If the science of global warming is changing, the concept has had prominent skeptics from the beginning. Doubters were overwhelmed by alarmist activists who made dire warnings a favorite media theme. Efforts to secure access to the scientific studies underlying the global warming promotion have been systematically thwarted. Proponents have labeled skeptics as "deniers," affixing them with a popular image akin to those who deny the well-documented Holocaust.

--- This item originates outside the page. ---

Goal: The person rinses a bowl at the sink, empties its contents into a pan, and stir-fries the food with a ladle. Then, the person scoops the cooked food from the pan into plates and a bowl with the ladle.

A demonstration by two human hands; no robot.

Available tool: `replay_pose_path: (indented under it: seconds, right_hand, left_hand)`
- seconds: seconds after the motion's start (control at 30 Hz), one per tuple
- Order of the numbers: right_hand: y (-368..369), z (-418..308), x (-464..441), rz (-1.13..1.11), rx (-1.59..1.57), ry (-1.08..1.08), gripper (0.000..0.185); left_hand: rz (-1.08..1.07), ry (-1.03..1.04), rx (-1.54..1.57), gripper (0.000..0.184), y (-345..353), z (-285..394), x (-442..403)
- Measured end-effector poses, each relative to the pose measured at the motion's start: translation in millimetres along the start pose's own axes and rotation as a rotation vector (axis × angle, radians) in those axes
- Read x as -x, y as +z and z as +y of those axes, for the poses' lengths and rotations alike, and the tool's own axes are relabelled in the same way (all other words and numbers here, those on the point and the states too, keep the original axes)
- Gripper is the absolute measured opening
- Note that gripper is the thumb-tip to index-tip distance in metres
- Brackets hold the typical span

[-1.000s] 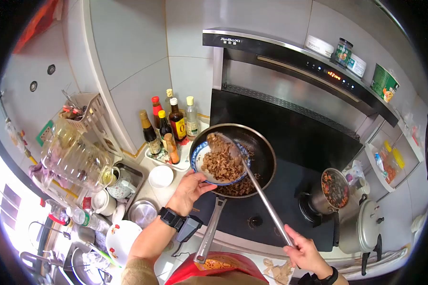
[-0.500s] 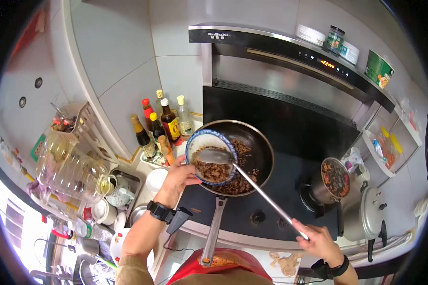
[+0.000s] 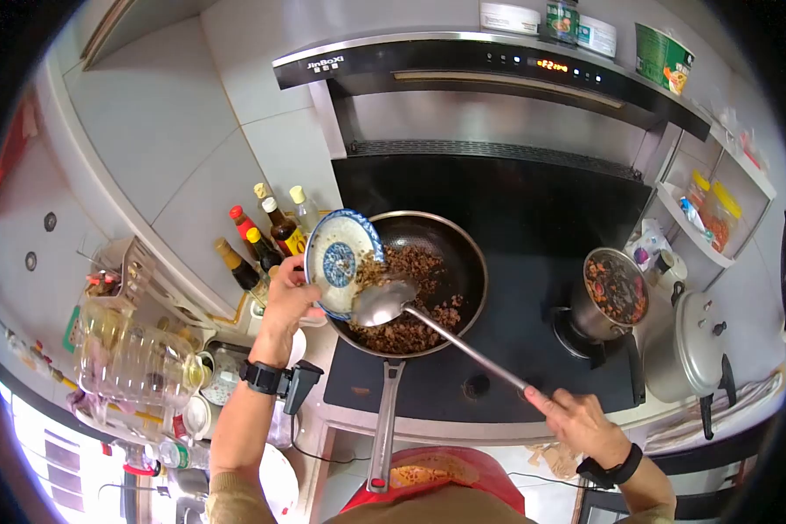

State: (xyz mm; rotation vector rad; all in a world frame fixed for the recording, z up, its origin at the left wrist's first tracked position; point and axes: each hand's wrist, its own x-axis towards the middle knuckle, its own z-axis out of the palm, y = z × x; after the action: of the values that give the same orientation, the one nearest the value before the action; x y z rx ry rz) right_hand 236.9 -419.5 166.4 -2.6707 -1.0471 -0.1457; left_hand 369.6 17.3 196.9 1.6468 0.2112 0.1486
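Note:
My left hand [image 3: 290,301] grips the rim of a blue-and-white bowl [image 3: 339,265], tilted steeply over the left side of a frying pan [image 3: 463,244]. Most of the bowl's inside shows bare, with some brown crumbly food near its lower right edge. Cooked minced food [image 3: 415,271], dark brown, lies in the pan. In my right hand [image 3: 576,424] is the long handle of a metal ladle [image 3: 384,304]. Its head is at the bowl's lower right edge, above the food. The pan's handle [image 3: 384,428] points toward me, held by neither hand.
A saucepan [image 3: 616,293] of dark red-flecked food stands on the right burner beside a pressure cooker [image 3: 686,345]. Sauce bottles [image 3: 281,229] crowd the left corner. A range hood [image 3: 498,70] overhangs the stove. A large clear plastic jug [image 3: 135,354] stands at the left.
The bowl has tipped from nearly level to steep, and most of its food is now in the pan. The ladle head has moved from inside the bowl to its lower edge.

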Motion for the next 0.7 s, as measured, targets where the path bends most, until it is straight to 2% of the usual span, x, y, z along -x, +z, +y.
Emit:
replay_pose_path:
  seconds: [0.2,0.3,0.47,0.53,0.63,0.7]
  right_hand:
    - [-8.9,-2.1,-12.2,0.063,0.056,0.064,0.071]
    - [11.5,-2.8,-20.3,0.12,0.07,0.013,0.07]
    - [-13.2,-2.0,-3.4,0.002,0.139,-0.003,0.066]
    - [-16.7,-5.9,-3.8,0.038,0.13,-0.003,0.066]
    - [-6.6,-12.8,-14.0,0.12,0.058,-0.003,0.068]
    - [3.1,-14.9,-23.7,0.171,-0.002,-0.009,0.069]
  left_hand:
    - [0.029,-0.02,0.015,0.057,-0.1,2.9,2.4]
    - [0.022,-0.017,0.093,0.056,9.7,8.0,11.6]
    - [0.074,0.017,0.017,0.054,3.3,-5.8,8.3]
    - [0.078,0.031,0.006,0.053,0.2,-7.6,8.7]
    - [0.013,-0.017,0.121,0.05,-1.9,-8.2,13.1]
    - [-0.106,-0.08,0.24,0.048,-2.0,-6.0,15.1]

Whatever our personal views on the legitimacy of the science on global warming, there is an eerie parallel process running in the nutrition-and-health debate.

Prominent independent scientists note the absence of evidence for a health outcomes benefit among those consuming low-sodium diets. Questions remain unanswered about the efficacy of reducing and sustaining lower population sodium intakes and, in particular, about the untested hypothesis that substituting low-sodium foods will reduce an individual's sodium intake. Independent analysis of government-funded data is systematically foreclosed. Skeptics are lambasted personally for failing to toe the policy line in a broad pattern of intimidation. And the food industry has resorted to an acceptance of the sodium hypothesis and based its defense on the unfeasibility of some of the remedial policy responses (akin to complaints that cap-and-trade would export American jobs and crush economic vitality). Finally, alarmists press for urgent action with warnings of dire consequences.

The WSJ editorial concludes:

[Climate change opponents] in the U.S. have, in recent years, turned ever more to the cost arguments against climate legislation. That's made sense in light of the economic crisis. If Speaker Nancy Pelosi fails to push through her bill, it will be because rural and Blue Dog Democrats fret about the economic ramifications. Yet if the rest of the world is any indication, now might be the time for U.S. politicians to re-engage on the science.

Those who would stand in the path of cap-and-trade have an uphill fight against a Congressional majority with vigorous White House support. Science hasn't been able to gain traction in the public debate.

The very different scientific issues at play in the salt and health controversy are headed down this same pathway unless we can, as the WSJ says, "re-engage on the science."

One other parallel: Climate, like physiology, responds to immutable laws of nature, whether we understand those principles or not and whether our policy responses anticipate the consequences of our interventions.

So, let's work for re-engagement on the science, greater data transparency and, above all, a focus on the quality of the data upon which our momentous public policy decisions are based.